For this exercise, copy out each line of the material below that includes "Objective".

### Provided material

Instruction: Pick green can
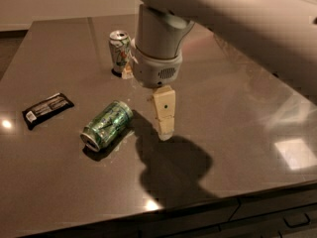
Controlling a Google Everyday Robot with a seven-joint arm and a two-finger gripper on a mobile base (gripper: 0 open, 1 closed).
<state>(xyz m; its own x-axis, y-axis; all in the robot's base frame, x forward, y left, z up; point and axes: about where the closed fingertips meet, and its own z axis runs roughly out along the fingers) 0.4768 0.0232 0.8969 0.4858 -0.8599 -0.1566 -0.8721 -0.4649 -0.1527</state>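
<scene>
On dark tabletop (237, 133), found green can (106, 125) on its side, untouched. Found gripper (164, 127) poised just beside it, apart; could not tell open or closed. Judged reach, grasp, lift all left.

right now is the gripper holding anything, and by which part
Nothing is held. The gripper hangs above the table beside the green can, which lies on its side, apart from it.
</scene>
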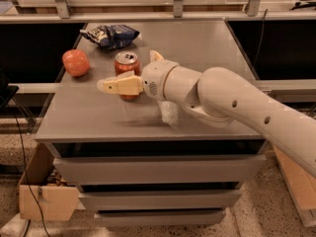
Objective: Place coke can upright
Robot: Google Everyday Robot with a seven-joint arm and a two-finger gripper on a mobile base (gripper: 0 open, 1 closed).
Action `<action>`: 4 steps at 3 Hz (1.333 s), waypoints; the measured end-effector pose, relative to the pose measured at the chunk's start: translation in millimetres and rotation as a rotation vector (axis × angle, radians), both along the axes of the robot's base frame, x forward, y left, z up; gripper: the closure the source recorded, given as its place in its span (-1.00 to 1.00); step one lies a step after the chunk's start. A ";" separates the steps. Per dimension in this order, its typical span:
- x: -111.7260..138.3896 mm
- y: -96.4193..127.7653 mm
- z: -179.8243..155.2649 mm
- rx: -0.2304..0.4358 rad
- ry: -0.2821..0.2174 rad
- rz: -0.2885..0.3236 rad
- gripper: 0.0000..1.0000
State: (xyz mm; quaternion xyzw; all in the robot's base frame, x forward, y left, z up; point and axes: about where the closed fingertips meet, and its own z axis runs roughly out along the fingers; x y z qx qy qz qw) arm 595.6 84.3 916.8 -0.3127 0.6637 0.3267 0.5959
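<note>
The coke can (127, 67) is red with a silver top and stands upright on the grey table (197, 43), left of centre. My gripper (129, 70) reaches in from the right and is around the can. Its near finger (118, 85) crosses in front of the can's lower part. Its far finger (155, 57) shows behind the can on the right. The fingers are spread apart and the can stands on the table between them.
A round orange-red fruit (76, 63) lies left of the can. A dark blue chip bag (111, 33) lies behind it. A pale translucent object (170, 113) sits under my arm. A cardboard box (47, 191) stands on the floor at the left. Shelf rails run behind the table.
</note>
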 end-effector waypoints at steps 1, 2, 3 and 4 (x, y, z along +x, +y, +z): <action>3.3 -10.0 5.5 -0.011 -0.013 -0.007 -1.00; 6.9 -30.8 17.8 -0.030 -0.043 -0.033 -1.00; 9.0 -50.5 28.8 -0.045 -0.069 -0.057 -1.00; 10.4 -67.1 38.1 -0.058 -0.082 -0.067 -1.00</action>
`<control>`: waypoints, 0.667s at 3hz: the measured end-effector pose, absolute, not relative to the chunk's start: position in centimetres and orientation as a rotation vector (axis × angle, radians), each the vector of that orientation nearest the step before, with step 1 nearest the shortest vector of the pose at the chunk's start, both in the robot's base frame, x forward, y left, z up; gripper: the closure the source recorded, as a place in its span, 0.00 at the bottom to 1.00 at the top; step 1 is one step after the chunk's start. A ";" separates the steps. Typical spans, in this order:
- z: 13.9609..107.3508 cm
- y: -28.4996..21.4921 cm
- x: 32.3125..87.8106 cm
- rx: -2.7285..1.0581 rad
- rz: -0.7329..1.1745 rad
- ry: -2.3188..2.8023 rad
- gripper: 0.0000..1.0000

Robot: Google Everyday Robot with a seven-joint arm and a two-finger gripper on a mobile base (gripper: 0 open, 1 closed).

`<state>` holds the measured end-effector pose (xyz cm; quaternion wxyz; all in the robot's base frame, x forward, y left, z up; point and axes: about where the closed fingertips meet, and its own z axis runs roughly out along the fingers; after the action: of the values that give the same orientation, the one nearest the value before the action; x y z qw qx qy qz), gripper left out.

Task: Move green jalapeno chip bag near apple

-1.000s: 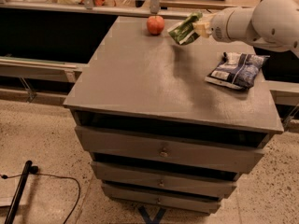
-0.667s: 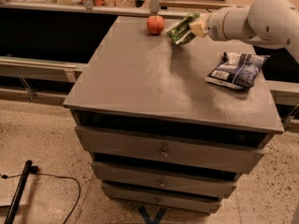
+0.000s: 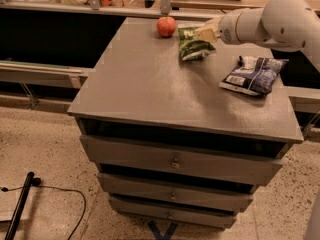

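The green jalapeno chip bag (image 3: 192,47) is at the back of the grey cabinet top (image 3: 150,84), just right of the red-orange apple (image 3: 166,26), with a small gap between them. The bag's lower end rests on the top. My gripper (image 3: 205,33) comes in from the right on the white arm (image 3: 270,19) and is shut on the bag's upper right corner.
A dark blue-and-white chip bag (image 3: 253,74) lies on the right side of the cabinet top, below the arm. The cabinet has several drawers (image 3: 175,161) in front. A counter with rails and objects runs behind it. A black cable (image 3: 55,204) lies on the floor at left.
My gripper has carried the green bag left and down toward the apple; the bag now touches the cabinet top. The apple and blue bag have not moved.
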<state>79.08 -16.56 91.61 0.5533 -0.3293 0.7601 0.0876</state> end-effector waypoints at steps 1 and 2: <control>91.4 -16.4 78.9 -0.782 0.211 1.803 0.01; 91.6 -17.5 77.3 -0.764 0.218 1.808 0.00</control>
<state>77.26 -17.46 91.58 0.5509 -0.3228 0.7641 0.0921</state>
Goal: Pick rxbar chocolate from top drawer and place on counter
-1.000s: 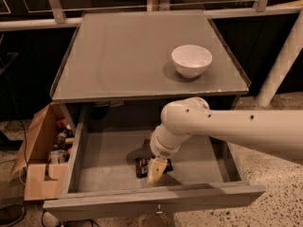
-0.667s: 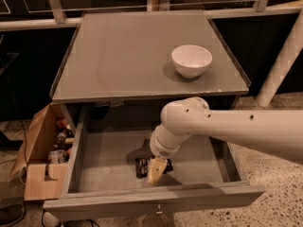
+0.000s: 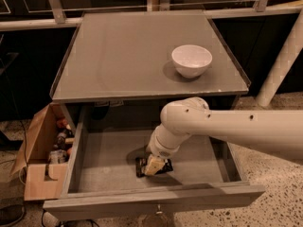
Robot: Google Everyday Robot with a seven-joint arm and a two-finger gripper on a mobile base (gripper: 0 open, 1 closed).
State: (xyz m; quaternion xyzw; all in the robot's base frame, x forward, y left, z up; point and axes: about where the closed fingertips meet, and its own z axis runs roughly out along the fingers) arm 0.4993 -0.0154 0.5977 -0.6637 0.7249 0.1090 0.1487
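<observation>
The top drawer (image 3: 109, 157) is pulled open below the counter (image 3: 123, 56). The rxbar chocolate (image 3: 141, 167), a small black wrapper, lies flat on the drawer floor near the front middle. My gripper (image 3: 154, 166) is lowered into the drawer and sits right on top of the bar, covering its middle. The bar's dark ends stick out on both sides of the gripper. The white arm reaches in from the right, across the drawer's right half.
A white bowl (image 3: 191, 60) stands on the counter's right side. A tan cardboard box (image 3: 40, 162) with small items stands on the floor left of the drawer. A white post (image 3: 284, 60) rises at the right.
</observation>
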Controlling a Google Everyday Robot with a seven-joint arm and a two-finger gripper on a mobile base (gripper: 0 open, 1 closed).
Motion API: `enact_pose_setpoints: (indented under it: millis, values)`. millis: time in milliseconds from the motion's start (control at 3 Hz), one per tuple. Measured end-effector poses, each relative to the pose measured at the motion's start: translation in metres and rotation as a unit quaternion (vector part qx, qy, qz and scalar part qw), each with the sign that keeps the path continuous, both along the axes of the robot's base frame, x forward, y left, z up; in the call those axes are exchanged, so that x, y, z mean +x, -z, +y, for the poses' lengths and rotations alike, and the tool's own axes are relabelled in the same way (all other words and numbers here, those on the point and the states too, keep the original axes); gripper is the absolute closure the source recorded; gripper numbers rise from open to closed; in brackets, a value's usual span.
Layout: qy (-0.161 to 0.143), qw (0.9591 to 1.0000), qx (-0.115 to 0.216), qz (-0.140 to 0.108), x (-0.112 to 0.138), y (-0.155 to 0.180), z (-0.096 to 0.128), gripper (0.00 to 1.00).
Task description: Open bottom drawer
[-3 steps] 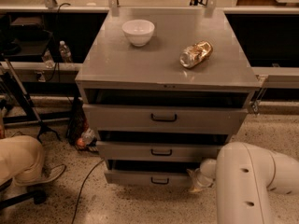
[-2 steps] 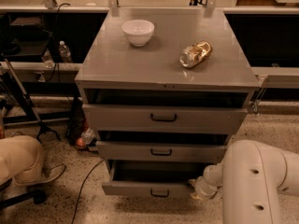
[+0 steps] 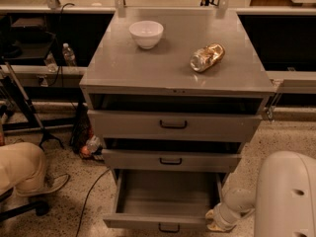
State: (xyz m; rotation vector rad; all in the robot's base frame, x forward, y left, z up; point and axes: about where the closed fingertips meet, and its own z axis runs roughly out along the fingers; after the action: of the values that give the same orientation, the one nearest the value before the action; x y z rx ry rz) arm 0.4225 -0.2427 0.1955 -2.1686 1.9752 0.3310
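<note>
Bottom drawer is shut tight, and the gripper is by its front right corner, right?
Not quite. The camera view shows the bottom drawer pulled well out, not shut tight. The gripper is by its front right corner, as you said.

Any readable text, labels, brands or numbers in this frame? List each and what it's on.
No text can be read anywhere in the camera view.
Shiny gold item on the cabinet top: any print is too blurred to read.
Water bottle at the left: label too small to read.
White bowl, the open bottom drawer and the gripper at that drawer's right front corner: no markings visible.
</note>
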Motion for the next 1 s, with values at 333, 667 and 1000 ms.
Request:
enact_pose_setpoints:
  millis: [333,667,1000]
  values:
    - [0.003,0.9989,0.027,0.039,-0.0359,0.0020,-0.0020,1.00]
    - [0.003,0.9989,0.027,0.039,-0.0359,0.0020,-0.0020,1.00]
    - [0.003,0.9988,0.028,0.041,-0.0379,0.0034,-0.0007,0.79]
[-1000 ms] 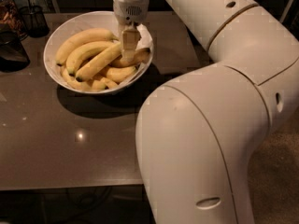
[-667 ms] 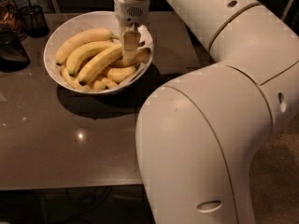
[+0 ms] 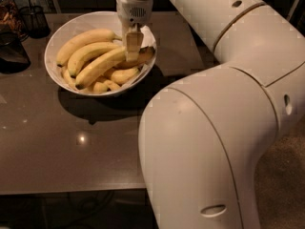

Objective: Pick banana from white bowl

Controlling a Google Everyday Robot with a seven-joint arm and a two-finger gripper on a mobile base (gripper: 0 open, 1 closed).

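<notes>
The white bowl [image 3: 53,46] stands at the back left of the dark table and holds several yellow bananas. The longest banana [image 3: 100,67] lies diagonally across the pile, its right end toward the bowl's right rim. My gripper [image 3: 132,51] hangs straight down from the white arm into the right side of the bowl. Its fingers [image 3: 133,41] stand close together and are closed on the right part of the long banana. The banana still rests on the others in the bowl. The fingertips are partly hidden against the fruit.
A dark wire-mesh cup [image 3: 34,19] stands at the back left beside the bowl, with a dark object [image 3: 10,56] at the left edge. My large white arm segments [image 3: 205,142] fill the right half of the view and cover the table's right side.
The gripper has stayed over the right end of the long banana with almost no movement. The bananas and bowl have not shifted.
</notes>
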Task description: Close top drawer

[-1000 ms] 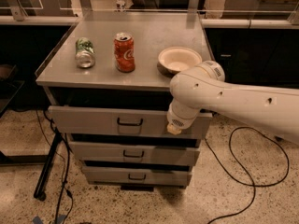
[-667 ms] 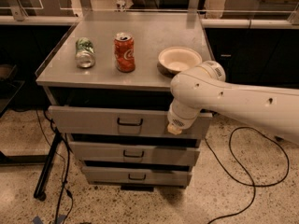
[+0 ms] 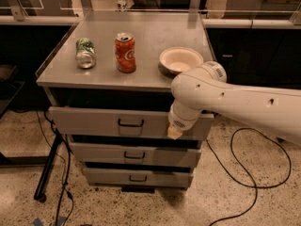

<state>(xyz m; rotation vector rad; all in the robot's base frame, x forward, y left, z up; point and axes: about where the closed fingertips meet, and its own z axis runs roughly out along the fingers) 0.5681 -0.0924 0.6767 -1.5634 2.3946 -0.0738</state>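
Observation:
The top drawer (image 3: pixel 94 121) is a wide grey metal drawer with a small dark loop handle (image 3: pixel 130 123) at its centre. It stands pulled out a little, with a dark gap above its front panel. My gripper (image 3: pixel 174 132) reaches in from the right on a white arm and sits against the right part of the drawer front.
On the grey cabinet top (image 3: pixel 155 32) lie a green can on its side (image 3: pixel 85 52), an upright red can (image 3: pixel 125 52) and a white bowl (image 3: pixel 180 60). Two more grey drawers (image 3: pixel 134 155) sit below. Black cables (image 3: pixel 244 173) run on the speckled floor.

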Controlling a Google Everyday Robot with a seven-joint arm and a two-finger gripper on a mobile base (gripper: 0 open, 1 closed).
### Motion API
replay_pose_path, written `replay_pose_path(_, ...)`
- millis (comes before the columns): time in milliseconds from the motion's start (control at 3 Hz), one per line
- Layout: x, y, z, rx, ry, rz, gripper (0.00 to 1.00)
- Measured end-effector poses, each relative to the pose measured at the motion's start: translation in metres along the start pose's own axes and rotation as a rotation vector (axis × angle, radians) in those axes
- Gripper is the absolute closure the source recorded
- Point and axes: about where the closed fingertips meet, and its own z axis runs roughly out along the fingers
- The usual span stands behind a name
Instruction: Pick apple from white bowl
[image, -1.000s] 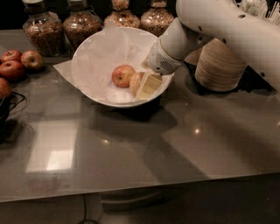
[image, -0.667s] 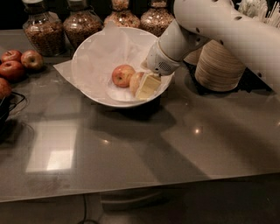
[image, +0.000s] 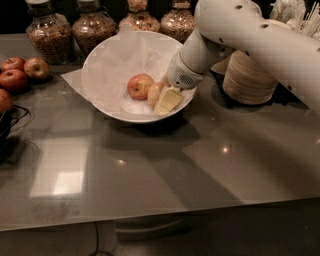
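A large white bowl (image: 107, 107) lined with crinkled white paper stands on the grey table, left of centre at the back. One red-yellow apple (image: 139, 86) lies inside it. My gripper (image: 161, 100) reaches down into the bowl from the right and sits just to the right of the apple, close against it. The white arm (image: 235, 35) comes in from the upper right.
Several red apples (image: 20, 72) lie on the table at the far left beside a dark wire basket (image: 10, 125). Glass jars (image: 92, 27) of grain line the back edge. A stack of beige paper bowls (image: 247, 77) stands to the right of the white bowl.
The upper arm has shifted slightly to the left. The gripper and the apple stay where they were in the bowl.
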Motion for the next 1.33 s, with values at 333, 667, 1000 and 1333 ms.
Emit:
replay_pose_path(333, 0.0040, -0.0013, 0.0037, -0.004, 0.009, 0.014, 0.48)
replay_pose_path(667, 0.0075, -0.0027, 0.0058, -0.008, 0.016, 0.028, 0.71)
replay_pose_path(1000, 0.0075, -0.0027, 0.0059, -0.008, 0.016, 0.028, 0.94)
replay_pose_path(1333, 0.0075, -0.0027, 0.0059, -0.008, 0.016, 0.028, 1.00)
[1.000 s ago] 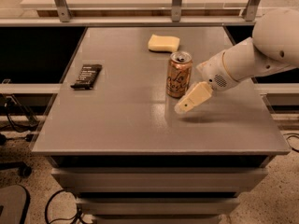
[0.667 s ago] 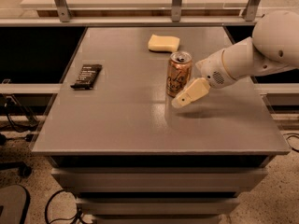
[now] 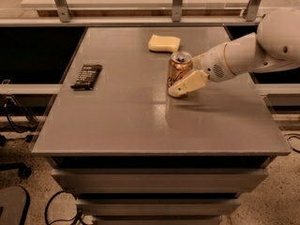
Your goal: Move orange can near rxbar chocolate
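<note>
The tool [image 3: 186, 84] lies across the lower front of the orange can [image 3: 179, 65] and hides its base. I cannot tell whether the tool is spread or pinching the can. The white arm [image 3: 243, 55] is cut off at the right frame edge. The can stands upright, long axis vertical, right of centre on the grey surface [image 3: 140, 125]. The rxbar chocolate [image 3: 87, 76] lies flat near the left edge, long axis front to back, with open surface between them. 1 yellow sponge [image 3: 164, 43] sits behind the can.
</note>
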Motion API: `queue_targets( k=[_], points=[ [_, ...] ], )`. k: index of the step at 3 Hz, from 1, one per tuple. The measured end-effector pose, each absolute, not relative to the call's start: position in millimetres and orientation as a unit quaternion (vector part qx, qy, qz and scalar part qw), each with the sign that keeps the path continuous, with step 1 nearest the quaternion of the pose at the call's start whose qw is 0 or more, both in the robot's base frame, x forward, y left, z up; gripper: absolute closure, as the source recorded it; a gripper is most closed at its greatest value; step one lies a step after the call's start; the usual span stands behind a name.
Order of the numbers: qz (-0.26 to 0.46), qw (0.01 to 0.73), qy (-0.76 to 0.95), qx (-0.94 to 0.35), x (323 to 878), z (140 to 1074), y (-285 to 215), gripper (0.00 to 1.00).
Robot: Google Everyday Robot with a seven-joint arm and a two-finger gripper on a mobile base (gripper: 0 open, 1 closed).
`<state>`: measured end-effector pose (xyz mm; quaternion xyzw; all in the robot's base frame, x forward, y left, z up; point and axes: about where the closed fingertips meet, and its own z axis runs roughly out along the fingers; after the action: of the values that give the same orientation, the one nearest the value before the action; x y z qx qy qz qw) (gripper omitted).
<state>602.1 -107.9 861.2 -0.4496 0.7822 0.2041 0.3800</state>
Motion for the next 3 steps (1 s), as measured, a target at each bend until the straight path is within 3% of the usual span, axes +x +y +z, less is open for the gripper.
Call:
queue_targets(
  k=[3],
  points=[
    [0.260,0.432,0.736,-0.453,606,899,-81,0.88]
  ],
)
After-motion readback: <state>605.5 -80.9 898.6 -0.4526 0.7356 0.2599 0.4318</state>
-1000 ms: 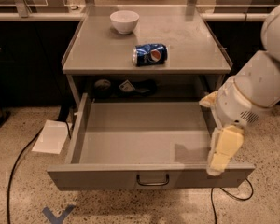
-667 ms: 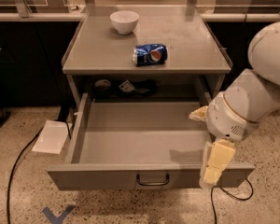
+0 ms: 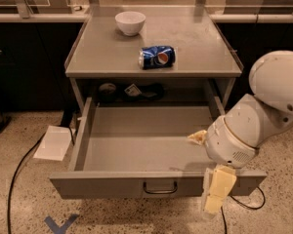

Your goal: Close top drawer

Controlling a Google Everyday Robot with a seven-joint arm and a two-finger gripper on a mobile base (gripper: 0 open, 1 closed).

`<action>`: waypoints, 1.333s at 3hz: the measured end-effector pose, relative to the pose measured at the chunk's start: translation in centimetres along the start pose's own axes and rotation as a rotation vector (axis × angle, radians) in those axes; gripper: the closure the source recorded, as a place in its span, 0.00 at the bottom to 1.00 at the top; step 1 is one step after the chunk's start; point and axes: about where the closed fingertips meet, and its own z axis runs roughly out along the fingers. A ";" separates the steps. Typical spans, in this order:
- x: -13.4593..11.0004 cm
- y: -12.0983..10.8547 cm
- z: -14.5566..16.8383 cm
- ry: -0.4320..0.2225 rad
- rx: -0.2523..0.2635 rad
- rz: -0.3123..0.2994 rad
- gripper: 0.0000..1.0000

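Note:
The top drawer (image 3: pixel 112 185) is a wide grey metal tray, pulled far out of the grey cabinet, and its tray holds nothing. Its flat front panel faces the camera, with a small dark wire handle (image 3: pixel 159 187) at centre. My gripper (image 3: pixel 213 206) hangs cream-coloured below the white arm (image 3: pixel 246 126). It points down in front of the right end of the front panel, right of the handle. It covers part of the panel there.
On the cabinet top (image 3: pixel 195 48) lie a white bowl (image 3: pixel 130 22) and a crushed blue soda can (image 3: pixel 156 57). Dark items (image 3: pixel 132 90) sit on the shelf behind the drawer. A sheet of paper (image 3: pixel 53 143) and a black cable (image 3: pixel 19 172) lie on the floor at left.
My arm has moved down and toward the camera. The gripper went from above the drawer's right front corner to in front of the front panel. The drawer has not moved.

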 end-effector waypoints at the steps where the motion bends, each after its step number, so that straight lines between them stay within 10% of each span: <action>1: -0.8 1.8 0.8 -0.024 -0.042 -0.032 0.00; 4: -0.3 3.1 4.0 -0.014 -0.099 0.002 0.00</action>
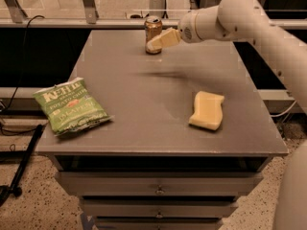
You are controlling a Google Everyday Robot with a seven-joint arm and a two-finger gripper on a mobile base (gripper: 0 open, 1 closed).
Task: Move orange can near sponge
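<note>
The orange can (152, 28) stands upright at the far edge of the grey table (139, 95), near its middle. The pale yellow sponge (207, 110) lies flat at the front right of the table, well apart from the can. My gripper (158, 41) reaches in from the right on the white arm (230, 18) and sits right against the can's lower right side, overlapping it in the camera view. Whether it touches the can I cannot tell.
A green chip bag (71, 105) lies at the front left of the table. Drawers (158, 190) sit under the tabletop. A rail and metal posts (88, 4) run behind the far edge. A black cable (21, 56) hangs at the left.
</note>
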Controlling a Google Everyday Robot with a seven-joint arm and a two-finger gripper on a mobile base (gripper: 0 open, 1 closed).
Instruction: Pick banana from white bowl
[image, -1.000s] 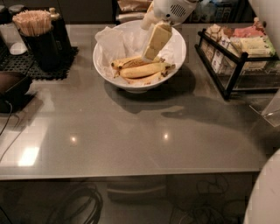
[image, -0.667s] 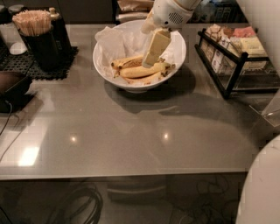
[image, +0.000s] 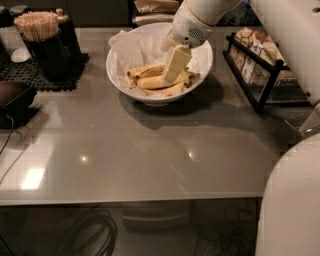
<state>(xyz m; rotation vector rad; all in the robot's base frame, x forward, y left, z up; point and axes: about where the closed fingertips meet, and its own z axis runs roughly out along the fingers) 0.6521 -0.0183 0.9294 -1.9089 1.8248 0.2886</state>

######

> **Reply to the exercise**
Objective: Place coke can upright
Objective: Pick banana from white bowl

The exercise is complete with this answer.